Essuyez-vous des refus de certains grands chefs parisiens ?

M. D. : Nous n’avons pas encore eu l’occasion d’accueillir tous les grands chefs parisiens, notamment à cause de soucis d’agenda ou de la difficulté pour certains restaurants de pouvoir déployer une équipe suffisamment conséquente pour assurer le bon déroulé de leur présence à Taste of Paris tout en répondant à une demande de production assez importante. Mais nous avons déjà des demandes pour l’édition 2022 qui reviendra au mois de mai.

Ce festival – qui est une formidable vitrine promotionnelle pour les chefs de la capitale – est-il aussi devenu un business rentable ?
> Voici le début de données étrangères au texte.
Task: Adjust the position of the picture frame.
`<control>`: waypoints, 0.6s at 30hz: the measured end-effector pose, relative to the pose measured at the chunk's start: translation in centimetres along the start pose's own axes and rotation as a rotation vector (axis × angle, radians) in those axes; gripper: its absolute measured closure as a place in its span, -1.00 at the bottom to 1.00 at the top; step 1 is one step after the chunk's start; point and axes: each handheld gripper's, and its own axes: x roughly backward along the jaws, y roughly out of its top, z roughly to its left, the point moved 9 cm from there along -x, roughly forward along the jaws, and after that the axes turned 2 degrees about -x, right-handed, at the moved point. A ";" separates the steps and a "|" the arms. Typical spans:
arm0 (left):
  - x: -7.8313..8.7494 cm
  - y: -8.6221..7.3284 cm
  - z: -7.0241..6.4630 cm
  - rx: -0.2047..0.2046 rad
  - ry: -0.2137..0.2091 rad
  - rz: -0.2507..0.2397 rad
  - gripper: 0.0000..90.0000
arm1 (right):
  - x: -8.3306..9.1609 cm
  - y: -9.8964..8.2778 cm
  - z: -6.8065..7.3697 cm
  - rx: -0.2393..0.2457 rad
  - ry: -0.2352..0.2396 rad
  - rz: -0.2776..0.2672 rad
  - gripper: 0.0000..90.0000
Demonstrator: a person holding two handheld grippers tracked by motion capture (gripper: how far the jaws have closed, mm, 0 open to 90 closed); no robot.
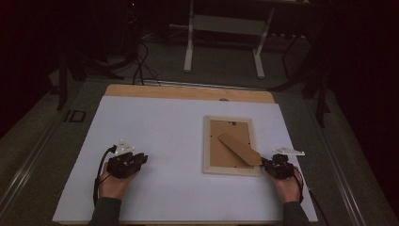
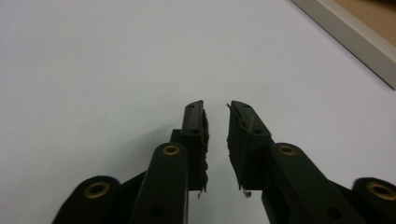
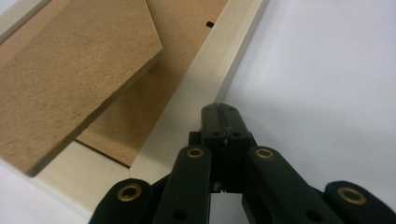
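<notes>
Pale wood rims the frame (image 1: 231,146), which lies back-up right of centre in the high view, on the white sheet (image 1: 160,132). Its brown backing board (image 1: 226,141) sits inside the rim, and the brown stand (image 1: 240,149) slants across it toward the lower right corner, its end raised off the rim in the right gripper view.

The right gripper (image 1: 272,165) sits at that lower right corner, jaws pressed together with nothing between them, tips at the frame's (image 3: 205,88) outer edge beside the stand (image 3: 70,84). The left gripper (image 2: 217,121), at lower left of the high view, rests on bare sheet well apart from the frame, jaws at a narrow gap, holding nothing.

By my reading the work has barely begun: nothing is gripped, the backing board is in place, and any handling of the stand or frame remains.
</notes>
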 end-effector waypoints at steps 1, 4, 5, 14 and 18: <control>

M. D. : Taste of Paris est tout d’abord devenu un business très positif pour les restaurants et chefs qui font la promotion de leurs établissements et proposer ainsi leurs plats signature à la vente auprès de 30 000 visiteurs.  C’est un élément important de notre partenariat et de leur participation sur Taste of Paris ! Après 2 premières années d’investissement pour faire connaître l’événement et le développer, Taste of Paris est également devenu un business rentable pour son organisateur avec toutefois une limite de jauge sur nos site hôtes – le Grand Palais et le Grand Palais Ephémère – qui sont des écrins magnifiques pour notre événement mais qui ne nous permettent pas de continuer à grandir comme peuvent le faire d’autres événements Taste ailleurs dans le monde.

 

Taste of Paris reflète-t-il les tendances gastronomiques actuelles ? Si oui, lesquelles ?
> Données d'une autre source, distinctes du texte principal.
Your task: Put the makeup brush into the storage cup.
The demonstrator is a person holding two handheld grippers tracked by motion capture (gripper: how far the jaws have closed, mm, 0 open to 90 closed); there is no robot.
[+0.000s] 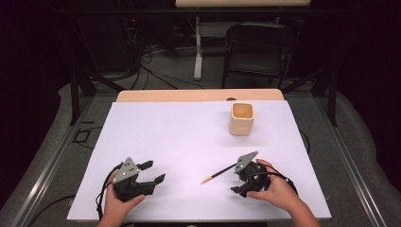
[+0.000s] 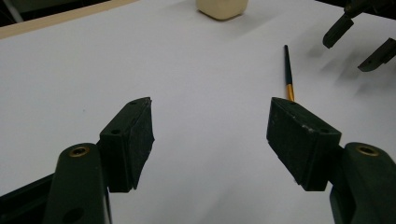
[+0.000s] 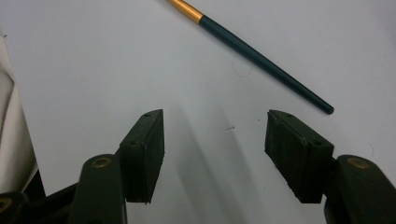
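Cream cup [image 1: 242,119], far side; chair [image 1: 257,47] behind table.

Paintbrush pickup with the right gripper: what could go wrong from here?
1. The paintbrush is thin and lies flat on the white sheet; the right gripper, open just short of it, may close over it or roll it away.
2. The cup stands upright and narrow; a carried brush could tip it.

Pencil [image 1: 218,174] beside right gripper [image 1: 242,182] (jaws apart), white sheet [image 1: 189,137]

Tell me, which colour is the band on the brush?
Gold-orange band on a dark teal brush; right gripper view.
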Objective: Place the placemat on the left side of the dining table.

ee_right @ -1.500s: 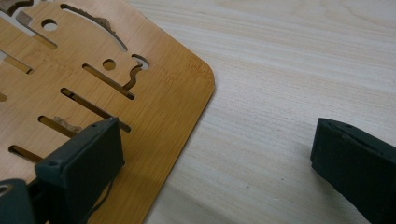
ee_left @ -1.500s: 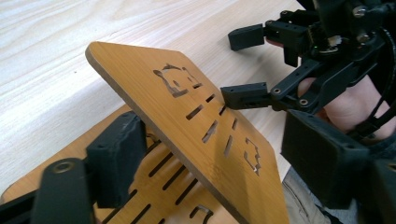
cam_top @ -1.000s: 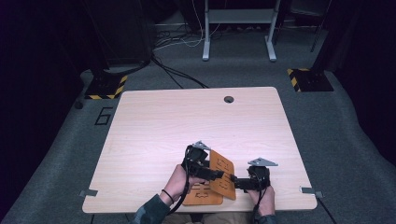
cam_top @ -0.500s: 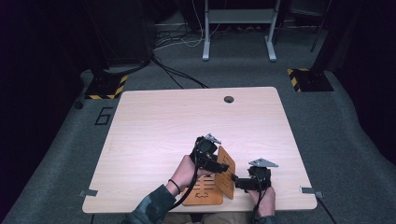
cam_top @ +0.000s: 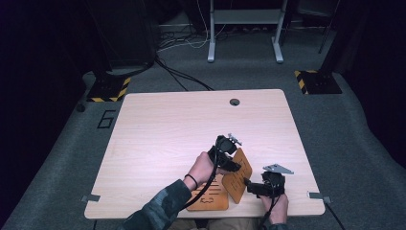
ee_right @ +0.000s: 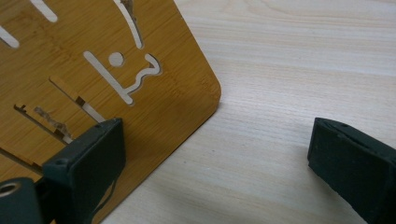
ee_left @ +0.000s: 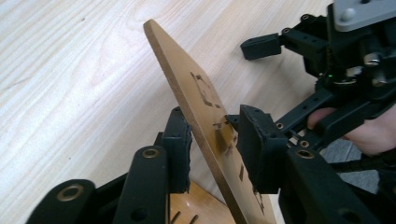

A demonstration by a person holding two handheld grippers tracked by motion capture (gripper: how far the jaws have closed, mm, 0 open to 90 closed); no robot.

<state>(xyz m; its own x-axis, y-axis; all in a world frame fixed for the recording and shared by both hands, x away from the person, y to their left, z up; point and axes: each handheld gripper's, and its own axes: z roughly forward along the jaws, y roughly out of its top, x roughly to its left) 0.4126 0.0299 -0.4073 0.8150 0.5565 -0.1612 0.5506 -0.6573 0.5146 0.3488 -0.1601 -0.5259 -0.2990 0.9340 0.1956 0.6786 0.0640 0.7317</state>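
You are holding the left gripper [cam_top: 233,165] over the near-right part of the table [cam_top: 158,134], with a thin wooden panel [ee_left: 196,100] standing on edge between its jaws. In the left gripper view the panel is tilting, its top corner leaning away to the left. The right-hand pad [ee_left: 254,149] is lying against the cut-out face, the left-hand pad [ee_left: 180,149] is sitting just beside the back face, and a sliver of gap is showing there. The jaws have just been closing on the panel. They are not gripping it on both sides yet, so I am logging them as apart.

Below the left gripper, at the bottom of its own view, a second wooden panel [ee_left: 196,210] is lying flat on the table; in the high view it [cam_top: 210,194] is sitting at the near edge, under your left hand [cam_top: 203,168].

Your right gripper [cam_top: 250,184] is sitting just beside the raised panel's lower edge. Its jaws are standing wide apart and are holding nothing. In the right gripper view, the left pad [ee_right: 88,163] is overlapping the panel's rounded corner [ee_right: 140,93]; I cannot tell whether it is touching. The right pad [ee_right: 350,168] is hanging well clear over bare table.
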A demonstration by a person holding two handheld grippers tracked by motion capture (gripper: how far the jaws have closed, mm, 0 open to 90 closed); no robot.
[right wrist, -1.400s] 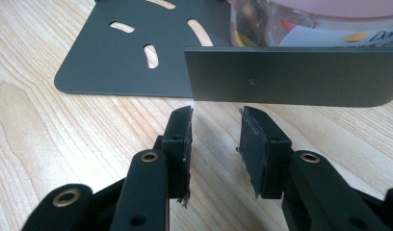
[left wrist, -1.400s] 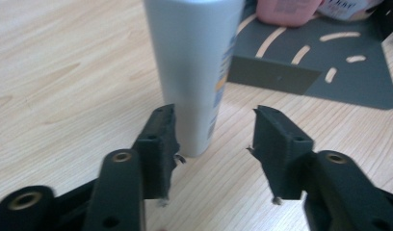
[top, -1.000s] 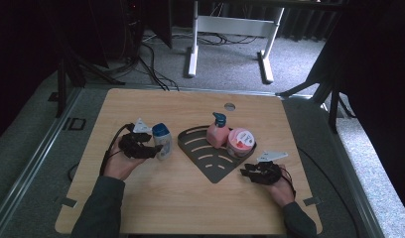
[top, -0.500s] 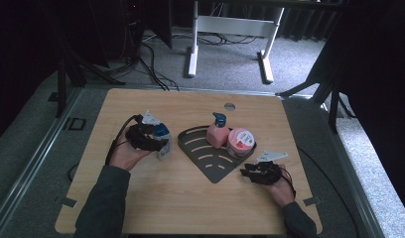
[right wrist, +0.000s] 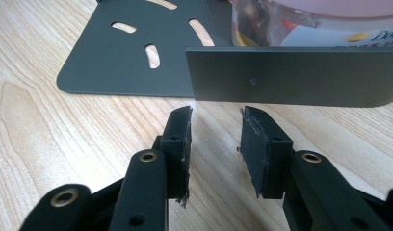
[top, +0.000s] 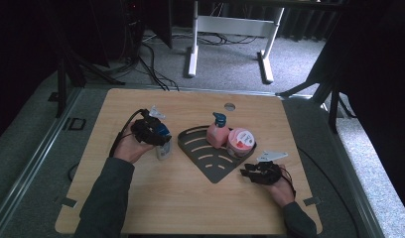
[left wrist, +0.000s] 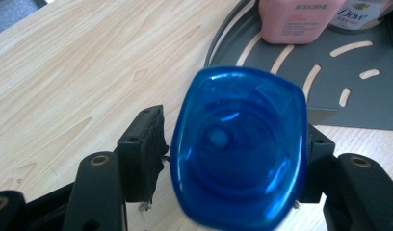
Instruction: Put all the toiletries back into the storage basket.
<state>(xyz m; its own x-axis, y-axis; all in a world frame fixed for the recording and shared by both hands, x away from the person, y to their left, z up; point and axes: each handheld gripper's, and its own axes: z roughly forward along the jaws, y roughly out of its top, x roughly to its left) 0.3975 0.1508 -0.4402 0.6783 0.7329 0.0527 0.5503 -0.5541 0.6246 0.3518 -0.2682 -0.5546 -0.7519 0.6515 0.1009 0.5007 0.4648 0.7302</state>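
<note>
Work in hand is judged to be loading toiletries onto the dark corner shelf tray (top: 205, 159), roughly two thirds done. Two items are already stood on the tray toward its back: a pink pump bottle (top: 217, 134) and, just beside it, a pink-lidded jar (top: 239, 142). One item is judged outstanding: the blue-capped bottle (top: 163, 144), seen just off the tray's left edge, its base apparently at or close to the table (top: 190, 208); whether it is lifted cannot be told.

In the left gripper view the blue cap (left wrist: 239, 149) is seen from above, sitting between the jaws of the left gripper (left wrist: 230, 159). The far-side pad is hard against the cap; a thin gap is seen at the near-side pad. The jaws have just been closing, with the bottle between them. Grip is not confirmed as firm. The tray's curved rim (left wrist: 222, 33) lies directly ahead, so remaining travel is judged short.

Right gripper (right wrist: 215, 127) is empty, jaws part open, resting low on the table just short of the tray's upright side wall (right wrist: 291, 77). Wall is not touched.
</note>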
M. D. : Au fur et à mesure des années, Taste of paris est devenu le poumon des tendances culinaires actuelles puisqu’il reflète à l’instant T ce qui se passe sur la scène culinaire parisienne et française. A l’image notamment d’une forte présence féminine que l’on retrouve au sein de la capitale, d’une cuisine de plus en plus internationale – qu’elle soit israélienne, indienne, italienne, etc – des chefs de plus en plus engagés comme le montre la présence du restaurant Ecotable, du rôle joué par les tables étoilées en province (L’Oustau de Baumanière, AM, Maison Aribert, Auberge La Fenière) et un engouement toujours marqué pour les émissions de télé dont Top Chef dont Matthias Marc, Mory Sacko ou encore Mohamed Cheikh en seront quelques exemples à Taste of Paris.

 

Comptez-vous exporter le concept dans d’autres villes de France, voire à l’étranger ?

M. D. : Taste of Paris est l’un des derniers nés de la série des Taste Festivals à travers le monde, dont la 1ere édition fut créée à Londres – Taste of London – en 2004. Nous sommes bien évidement toujours à l’écoute des opportunités sur le plan national et international, qui sont des sources de développement pour IMG.